* [Supplied information]
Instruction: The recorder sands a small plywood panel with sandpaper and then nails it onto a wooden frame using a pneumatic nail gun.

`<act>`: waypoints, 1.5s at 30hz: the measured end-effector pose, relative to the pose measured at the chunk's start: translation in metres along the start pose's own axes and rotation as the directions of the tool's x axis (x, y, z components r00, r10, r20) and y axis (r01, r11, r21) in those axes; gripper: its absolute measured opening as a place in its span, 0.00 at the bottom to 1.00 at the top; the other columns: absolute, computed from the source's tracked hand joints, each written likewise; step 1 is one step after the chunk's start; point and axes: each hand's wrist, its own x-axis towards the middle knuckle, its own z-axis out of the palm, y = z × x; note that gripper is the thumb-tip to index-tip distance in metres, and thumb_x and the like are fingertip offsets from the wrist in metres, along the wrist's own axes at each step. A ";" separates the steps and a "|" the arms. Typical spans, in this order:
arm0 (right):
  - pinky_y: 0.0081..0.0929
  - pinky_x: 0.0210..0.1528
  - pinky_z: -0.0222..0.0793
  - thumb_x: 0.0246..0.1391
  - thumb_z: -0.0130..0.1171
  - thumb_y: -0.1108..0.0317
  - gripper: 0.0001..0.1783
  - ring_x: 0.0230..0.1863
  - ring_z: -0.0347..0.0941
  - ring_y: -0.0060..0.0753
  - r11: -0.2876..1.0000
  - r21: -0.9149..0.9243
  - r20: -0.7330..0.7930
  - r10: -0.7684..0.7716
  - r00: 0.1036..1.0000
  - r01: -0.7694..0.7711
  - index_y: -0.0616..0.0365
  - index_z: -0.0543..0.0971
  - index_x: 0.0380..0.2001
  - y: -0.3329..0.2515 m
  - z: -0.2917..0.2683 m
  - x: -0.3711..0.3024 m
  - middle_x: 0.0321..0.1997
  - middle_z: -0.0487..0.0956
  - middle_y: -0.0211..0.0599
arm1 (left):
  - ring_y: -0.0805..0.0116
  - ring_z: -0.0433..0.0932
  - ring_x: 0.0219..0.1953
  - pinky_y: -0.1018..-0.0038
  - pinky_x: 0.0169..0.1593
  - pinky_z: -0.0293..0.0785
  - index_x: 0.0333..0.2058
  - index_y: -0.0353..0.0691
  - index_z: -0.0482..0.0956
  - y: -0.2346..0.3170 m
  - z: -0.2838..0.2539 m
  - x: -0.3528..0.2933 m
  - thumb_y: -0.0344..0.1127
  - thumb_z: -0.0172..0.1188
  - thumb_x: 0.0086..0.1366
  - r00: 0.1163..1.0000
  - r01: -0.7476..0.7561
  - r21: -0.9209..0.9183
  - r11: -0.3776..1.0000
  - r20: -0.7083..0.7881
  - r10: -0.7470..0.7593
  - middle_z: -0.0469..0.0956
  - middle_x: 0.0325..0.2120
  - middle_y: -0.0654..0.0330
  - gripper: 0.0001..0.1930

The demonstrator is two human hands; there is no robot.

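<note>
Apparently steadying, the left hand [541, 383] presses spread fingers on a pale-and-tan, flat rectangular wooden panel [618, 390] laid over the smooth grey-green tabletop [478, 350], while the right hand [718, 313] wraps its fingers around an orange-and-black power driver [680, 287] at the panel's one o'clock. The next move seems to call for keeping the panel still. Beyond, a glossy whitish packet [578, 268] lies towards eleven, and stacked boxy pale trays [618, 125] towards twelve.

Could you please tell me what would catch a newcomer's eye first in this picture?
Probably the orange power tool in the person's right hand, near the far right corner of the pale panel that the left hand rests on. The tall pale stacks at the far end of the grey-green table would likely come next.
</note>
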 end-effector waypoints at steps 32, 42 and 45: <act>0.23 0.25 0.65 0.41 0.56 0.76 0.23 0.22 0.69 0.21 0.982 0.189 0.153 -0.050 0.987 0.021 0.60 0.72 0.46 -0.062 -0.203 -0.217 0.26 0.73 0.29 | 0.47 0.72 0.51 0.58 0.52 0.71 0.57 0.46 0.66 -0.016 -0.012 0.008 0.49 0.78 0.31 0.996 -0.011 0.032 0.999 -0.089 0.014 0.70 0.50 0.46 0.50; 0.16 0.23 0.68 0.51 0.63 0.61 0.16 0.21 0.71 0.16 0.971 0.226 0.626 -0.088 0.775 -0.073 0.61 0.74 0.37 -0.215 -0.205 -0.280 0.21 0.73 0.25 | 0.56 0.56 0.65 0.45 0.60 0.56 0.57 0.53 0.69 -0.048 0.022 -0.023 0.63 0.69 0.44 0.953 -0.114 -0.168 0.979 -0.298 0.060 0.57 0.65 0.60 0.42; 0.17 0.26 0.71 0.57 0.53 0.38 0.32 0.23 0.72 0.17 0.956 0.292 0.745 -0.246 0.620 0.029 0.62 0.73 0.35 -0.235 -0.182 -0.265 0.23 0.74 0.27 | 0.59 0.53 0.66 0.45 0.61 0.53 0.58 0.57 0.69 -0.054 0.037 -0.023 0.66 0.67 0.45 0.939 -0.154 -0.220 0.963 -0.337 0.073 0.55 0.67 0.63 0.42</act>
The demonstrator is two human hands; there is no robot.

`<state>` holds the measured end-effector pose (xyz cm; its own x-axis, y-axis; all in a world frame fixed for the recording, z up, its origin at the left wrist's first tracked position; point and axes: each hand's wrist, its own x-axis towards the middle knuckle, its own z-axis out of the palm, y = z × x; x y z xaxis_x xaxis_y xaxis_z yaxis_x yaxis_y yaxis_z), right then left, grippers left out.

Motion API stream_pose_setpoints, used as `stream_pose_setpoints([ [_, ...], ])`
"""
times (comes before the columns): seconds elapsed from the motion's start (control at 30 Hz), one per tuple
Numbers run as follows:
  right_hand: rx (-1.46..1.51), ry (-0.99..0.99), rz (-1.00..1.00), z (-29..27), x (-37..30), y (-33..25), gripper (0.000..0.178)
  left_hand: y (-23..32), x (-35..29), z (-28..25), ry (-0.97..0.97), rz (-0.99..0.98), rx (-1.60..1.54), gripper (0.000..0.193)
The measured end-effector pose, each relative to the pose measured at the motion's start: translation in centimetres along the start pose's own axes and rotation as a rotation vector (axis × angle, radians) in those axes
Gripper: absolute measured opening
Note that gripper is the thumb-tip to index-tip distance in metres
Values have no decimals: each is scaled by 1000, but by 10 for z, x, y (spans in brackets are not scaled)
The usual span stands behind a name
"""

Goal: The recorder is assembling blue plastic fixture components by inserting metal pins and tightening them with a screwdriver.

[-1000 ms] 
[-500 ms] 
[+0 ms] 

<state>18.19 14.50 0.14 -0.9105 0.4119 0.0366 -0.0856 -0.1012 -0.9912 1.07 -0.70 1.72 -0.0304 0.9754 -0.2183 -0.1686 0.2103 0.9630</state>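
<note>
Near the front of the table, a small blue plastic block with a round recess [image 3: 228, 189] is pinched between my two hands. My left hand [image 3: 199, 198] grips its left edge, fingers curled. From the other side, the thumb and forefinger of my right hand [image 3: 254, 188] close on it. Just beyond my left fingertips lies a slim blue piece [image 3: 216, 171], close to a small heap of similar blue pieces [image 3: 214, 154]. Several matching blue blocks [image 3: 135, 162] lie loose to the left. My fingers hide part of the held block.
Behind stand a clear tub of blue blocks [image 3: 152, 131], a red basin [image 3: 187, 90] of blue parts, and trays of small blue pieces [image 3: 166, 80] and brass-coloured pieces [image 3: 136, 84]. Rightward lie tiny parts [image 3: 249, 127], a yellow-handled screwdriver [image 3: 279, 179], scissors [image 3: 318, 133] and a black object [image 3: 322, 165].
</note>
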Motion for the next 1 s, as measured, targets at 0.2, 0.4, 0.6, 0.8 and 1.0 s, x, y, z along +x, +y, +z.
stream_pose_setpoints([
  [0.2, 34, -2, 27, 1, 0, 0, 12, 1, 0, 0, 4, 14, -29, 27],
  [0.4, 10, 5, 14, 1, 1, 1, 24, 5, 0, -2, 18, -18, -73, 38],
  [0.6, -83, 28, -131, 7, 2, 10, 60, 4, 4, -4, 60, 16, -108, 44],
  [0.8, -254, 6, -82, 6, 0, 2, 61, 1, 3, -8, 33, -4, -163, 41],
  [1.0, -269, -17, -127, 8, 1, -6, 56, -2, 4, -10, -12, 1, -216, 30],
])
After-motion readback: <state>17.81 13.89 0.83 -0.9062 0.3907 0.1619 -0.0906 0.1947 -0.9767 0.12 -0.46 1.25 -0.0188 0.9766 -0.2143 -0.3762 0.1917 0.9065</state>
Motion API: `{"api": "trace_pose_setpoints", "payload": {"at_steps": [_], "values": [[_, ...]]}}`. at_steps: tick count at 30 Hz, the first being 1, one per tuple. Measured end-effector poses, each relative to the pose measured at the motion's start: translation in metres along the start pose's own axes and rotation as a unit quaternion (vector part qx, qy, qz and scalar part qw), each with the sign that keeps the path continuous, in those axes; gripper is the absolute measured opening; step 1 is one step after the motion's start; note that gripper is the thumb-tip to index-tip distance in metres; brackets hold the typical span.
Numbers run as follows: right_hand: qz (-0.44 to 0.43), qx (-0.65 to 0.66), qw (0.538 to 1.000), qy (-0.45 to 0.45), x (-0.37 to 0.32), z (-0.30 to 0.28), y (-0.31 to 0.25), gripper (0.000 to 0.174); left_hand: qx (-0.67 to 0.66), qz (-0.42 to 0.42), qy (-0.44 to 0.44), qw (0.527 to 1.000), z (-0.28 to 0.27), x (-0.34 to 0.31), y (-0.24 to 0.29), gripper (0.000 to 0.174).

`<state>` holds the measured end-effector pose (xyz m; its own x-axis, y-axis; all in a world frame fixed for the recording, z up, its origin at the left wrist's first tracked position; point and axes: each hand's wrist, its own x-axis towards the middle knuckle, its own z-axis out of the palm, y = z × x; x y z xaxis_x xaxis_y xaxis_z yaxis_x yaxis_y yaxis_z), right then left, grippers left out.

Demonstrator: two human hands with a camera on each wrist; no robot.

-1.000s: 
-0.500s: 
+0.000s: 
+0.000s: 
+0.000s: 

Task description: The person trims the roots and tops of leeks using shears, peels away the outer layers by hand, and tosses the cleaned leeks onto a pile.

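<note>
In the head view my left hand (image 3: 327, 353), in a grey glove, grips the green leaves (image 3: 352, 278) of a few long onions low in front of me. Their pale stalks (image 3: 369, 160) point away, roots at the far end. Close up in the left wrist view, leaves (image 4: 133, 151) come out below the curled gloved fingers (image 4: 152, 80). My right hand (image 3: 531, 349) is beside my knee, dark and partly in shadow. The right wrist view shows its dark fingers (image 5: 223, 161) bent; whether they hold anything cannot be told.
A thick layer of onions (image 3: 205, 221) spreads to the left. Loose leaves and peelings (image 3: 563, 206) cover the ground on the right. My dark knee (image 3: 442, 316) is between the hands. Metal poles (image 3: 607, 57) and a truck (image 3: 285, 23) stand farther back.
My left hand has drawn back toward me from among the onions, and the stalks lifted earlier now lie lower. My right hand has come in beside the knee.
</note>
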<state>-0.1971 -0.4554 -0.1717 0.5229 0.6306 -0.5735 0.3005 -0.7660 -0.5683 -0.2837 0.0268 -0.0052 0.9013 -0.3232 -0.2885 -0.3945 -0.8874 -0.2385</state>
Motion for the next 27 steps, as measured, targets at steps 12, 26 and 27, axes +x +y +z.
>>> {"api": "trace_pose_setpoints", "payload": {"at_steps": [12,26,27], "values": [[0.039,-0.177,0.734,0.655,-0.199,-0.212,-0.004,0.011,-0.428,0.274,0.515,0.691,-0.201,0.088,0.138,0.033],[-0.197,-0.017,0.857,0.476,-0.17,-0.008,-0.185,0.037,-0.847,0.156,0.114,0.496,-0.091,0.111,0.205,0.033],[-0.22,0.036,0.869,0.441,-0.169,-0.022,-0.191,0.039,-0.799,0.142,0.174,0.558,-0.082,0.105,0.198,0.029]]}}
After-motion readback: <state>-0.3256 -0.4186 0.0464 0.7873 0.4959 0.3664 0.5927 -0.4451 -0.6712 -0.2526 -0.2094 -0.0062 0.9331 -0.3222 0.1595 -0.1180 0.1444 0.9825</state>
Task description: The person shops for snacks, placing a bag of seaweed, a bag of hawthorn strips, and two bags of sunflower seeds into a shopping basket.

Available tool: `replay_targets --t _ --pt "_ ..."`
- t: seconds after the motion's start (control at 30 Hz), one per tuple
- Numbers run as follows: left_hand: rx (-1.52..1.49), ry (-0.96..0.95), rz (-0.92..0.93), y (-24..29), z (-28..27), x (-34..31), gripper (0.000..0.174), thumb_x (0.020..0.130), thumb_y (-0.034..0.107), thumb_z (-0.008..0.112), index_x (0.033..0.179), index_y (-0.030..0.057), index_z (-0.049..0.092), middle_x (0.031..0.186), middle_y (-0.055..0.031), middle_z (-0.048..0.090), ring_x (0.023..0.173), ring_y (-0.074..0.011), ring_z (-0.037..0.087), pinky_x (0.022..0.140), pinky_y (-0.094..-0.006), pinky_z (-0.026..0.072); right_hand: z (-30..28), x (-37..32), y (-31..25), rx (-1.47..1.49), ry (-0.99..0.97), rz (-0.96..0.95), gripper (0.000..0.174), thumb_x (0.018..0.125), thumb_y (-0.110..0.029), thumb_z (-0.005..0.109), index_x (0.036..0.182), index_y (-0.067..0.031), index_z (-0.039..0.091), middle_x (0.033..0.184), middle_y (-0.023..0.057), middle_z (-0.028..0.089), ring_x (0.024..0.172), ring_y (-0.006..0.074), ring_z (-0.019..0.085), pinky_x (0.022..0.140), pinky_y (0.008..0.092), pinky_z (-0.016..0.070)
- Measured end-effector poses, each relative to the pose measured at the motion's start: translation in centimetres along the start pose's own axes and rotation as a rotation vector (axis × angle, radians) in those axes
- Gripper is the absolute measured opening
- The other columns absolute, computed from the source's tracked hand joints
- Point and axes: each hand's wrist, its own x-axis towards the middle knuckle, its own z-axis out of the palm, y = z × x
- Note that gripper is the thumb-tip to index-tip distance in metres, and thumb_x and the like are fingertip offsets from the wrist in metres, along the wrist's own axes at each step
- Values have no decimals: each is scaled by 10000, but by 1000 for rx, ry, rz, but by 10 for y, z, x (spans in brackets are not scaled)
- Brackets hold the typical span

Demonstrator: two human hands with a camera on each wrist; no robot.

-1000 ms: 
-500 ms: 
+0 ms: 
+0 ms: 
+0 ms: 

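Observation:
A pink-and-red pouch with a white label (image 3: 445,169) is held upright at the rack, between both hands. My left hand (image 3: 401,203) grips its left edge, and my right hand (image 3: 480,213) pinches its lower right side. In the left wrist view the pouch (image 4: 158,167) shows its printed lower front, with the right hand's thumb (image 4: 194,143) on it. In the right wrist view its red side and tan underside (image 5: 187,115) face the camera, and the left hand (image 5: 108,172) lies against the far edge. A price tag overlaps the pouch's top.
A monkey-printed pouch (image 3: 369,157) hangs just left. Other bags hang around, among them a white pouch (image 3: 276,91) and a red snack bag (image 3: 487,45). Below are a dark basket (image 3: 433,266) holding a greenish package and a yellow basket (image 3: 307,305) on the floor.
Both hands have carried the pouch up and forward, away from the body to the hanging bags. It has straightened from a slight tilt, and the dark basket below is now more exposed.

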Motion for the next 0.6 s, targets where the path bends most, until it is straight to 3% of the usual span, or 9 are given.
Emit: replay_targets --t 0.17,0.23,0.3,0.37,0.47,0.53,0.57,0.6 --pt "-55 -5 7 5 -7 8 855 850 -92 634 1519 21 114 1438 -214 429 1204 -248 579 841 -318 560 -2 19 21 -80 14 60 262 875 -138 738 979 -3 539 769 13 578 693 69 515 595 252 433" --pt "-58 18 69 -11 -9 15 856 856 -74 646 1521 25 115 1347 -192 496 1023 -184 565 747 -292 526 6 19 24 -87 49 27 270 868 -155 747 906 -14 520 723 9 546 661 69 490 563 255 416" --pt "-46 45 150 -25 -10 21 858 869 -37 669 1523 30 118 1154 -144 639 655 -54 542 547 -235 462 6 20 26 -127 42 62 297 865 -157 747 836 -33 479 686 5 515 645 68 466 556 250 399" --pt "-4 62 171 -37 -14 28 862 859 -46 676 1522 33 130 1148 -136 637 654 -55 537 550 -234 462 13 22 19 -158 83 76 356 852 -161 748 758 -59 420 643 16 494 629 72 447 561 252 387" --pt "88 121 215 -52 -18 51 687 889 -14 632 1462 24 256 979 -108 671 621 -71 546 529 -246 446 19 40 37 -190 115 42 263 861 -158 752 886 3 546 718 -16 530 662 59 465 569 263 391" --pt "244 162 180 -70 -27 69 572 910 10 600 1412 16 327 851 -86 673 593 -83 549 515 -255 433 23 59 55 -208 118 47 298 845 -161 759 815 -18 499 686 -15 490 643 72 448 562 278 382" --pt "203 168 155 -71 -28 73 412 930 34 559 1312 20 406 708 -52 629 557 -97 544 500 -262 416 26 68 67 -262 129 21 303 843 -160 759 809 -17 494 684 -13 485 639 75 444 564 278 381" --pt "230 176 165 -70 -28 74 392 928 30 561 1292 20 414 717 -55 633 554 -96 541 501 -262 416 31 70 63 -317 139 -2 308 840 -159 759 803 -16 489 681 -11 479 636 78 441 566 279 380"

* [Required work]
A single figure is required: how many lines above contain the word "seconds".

* [Result of this exercise]
2